##### Supplied data
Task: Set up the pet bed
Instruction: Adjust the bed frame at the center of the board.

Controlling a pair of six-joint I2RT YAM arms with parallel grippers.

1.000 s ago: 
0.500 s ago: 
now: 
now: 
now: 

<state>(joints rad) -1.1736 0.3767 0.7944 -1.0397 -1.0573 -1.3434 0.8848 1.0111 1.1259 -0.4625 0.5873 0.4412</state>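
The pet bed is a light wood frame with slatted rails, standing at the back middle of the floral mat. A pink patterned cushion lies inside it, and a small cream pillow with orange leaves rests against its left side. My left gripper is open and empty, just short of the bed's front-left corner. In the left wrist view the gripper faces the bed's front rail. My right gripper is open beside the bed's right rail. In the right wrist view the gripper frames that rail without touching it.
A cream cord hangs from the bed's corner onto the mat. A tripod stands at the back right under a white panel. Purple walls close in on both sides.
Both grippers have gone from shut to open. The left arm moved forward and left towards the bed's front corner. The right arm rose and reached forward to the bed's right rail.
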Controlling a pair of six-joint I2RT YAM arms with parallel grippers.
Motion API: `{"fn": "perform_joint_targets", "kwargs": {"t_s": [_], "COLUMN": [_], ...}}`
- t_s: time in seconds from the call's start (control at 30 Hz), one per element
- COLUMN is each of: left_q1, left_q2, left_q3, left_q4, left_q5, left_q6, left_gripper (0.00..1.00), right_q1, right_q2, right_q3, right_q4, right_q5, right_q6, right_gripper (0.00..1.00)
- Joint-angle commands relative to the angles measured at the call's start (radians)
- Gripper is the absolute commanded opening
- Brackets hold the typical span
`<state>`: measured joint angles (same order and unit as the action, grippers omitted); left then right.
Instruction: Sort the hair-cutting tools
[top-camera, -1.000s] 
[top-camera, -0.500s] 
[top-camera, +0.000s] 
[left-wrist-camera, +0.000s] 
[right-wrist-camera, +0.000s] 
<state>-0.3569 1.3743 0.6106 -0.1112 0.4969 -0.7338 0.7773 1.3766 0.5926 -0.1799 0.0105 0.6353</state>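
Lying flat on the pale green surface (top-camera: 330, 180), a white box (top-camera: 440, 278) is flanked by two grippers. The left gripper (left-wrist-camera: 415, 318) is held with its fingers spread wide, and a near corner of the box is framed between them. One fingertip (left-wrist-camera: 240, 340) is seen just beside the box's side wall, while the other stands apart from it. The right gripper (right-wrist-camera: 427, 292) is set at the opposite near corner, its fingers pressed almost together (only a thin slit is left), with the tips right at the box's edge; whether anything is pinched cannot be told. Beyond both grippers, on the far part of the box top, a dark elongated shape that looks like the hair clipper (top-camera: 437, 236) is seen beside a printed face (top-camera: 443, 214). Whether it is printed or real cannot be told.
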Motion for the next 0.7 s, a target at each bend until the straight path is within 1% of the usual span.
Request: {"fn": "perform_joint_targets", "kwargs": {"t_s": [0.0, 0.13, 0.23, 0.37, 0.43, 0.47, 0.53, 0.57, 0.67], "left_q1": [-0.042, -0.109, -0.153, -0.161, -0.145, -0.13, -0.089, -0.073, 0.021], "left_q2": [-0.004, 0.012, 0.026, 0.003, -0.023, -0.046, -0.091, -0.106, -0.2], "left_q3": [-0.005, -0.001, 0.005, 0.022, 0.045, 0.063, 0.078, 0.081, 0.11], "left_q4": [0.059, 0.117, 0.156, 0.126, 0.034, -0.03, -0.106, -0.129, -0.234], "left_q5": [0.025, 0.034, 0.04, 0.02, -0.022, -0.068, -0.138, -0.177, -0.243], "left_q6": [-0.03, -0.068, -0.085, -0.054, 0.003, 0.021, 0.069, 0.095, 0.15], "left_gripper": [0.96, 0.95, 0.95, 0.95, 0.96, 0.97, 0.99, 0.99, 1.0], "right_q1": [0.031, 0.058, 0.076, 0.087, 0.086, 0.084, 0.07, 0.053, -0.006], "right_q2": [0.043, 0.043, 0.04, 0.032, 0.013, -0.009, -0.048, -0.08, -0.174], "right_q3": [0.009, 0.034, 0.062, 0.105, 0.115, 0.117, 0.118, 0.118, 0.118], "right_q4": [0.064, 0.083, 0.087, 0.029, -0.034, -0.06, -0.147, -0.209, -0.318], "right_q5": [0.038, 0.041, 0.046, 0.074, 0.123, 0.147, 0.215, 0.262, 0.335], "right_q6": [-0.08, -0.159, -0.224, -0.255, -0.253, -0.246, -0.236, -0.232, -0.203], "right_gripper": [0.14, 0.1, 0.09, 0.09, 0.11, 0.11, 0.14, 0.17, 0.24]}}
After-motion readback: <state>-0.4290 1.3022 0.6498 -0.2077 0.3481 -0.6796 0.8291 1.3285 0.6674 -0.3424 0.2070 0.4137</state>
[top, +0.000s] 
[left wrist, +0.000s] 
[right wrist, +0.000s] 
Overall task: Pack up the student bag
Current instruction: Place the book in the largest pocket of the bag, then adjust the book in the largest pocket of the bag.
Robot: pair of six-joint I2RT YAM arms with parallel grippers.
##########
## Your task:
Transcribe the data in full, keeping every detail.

## Reply:
Task: Set up the pet bed
Instruction: Adjust the bed frame at the center of the board.

Controlling a pair of six-joint I2RT YAM arms with parallel grippers.

1.000 s ago: 
0.500 s ago: 
now: 
now: 
now: 

<state>(joints rad) -1.1736 0.3767 0.7944 -1.0397 -1.0573 -1.3434 0.8848 1.0111 1.1259 -0.4625 0.5873 0.4412</state>
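The pet bed is a light wood frame with slatted rails, standing at the back middle of the floral mat. A pink patterned cushion lies inside it, and a small cream pillow with orange leaves rests against its left side. My left gripper is open and empty, just short of the bed's front-left corner. In the left wrist view the gripper faces the bed's front rail. My right gripper is open beside the bed's right rail. In the right wrist view the gripper frames that rail without touching it.
A cream cord hangs from the bed's corner onto the mat. A tripod stands at the back right under a white panel. Purple walls close in on both sides.
Both grippers have gone from shut to open. The left arm moved forward and left towards the bed's front corner. The right arm rose and reached forward to the bed's right rail.
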Controlling a pair of six-joint I2RT YAM arms with parallel grippers.
Motion API: `{"fn": "perform_joint_targets", "kwargs": {"t_s": [_], "COLUMN": [_], ...}}`
- t_s: time in seconds from the call's start (control at 30 Hz), one per element
- COLUMN is each of: left_q1, left_q2, left_q3, left_q4, left_q5, left_q6, left_gripper (0.00..1.00), right_q1, right_q2, right_q3, right_q4, right_q5, right_q6, right_gripper (0.00..1.00)
- Joint-angle commands relative to the angles measured at the call's start (radians)
- Gripper is the absolute commanded opening
- Brackets hold the typical span
`<state>`: measured joint angles (same order and unit as the action, grippers omitted); left then right.
Instruction: Sort the hair-cutting tools
[top-camera, -1.000s] 
[top-camera, -0.500s] 
[top-camera, +0.000s] 
[left-wrist-camera, +0.000s] 
[right-wrist-camera, +0.000s] 
<state>-0.3569 1.3743 0.6106 -0.1112 0.4969 -0.7338 0.7773 1.3766 0.5926 -0.1799 0.0105 0.6353</state>
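Lying flat on the pale green surface (top-camera: 330, 180), a white box (top-camera: 440, 278) is flanked by two grippers. The left gripper (left-wrist-camera: 415, 318) is held with its fingers spread wide, and a near corner of the box is framed between them. One fingertip (left-wrist-camera: 240, 340) is seen just beside the box's side wall, while the other stands apart from it. The right gripper (right-wrist-camera: 427, 292) is set at the opposite near corner, its fingers pressed almost together (only a thin slit is left), with the tips right at the box's edge; whether anything is pinched cannot be told. Beyond both grippers, on the far part of the box top, a dark elongated shape that looks like the hair clipper (top-camera: 437, 236) is seen beside a printed face (top-camera: 443, 214). Whether it is printed or real cannot be told.
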Motion for the next 0.7 s, a target at each bend until the straight path is within 1% of the usual span.
Request: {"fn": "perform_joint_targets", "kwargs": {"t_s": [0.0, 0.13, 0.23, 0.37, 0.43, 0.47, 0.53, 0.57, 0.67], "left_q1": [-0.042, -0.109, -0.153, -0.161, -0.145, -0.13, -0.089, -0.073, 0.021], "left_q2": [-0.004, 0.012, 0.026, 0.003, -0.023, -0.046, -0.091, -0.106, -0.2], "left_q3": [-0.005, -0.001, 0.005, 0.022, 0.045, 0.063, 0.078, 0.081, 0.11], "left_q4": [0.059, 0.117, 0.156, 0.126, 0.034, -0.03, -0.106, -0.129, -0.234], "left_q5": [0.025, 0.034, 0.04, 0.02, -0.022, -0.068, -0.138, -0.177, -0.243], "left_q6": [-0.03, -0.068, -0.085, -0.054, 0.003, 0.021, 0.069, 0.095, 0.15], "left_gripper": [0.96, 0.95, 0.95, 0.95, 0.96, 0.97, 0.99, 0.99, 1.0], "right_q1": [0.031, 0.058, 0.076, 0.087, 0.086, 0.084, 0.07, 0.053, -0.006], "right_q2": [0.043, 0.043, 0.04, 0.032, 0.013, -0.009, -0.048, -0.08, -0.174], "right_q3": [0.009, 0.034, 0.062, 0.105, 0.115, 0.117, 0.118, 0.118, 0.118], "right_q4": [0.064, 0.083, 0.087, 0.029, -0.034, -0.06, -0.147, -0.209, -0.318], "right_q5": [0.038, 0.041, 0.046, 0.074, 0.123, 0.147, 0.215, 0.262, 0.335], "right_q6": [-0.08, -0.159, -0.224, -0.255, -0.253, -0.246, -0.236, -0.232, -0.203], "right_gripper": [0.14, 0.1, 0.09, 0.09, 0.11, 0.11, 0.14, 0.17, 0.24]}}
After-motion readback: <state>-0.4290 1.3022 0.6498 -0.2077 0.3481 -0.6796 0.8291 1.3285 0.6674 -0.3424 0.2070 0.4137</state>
[top, +0.000s] 
[left wrist, +0.000s] 
[right wrist, +0.000s] 
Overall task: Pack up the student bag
Current instruction: Place the book in the largest pocket of the bag, then adjust the book in the largest pocket of the bag.
Robot: pair of six-joint I2RT YAM arms with parallel grippers.

The output is finished and nothing more is needed.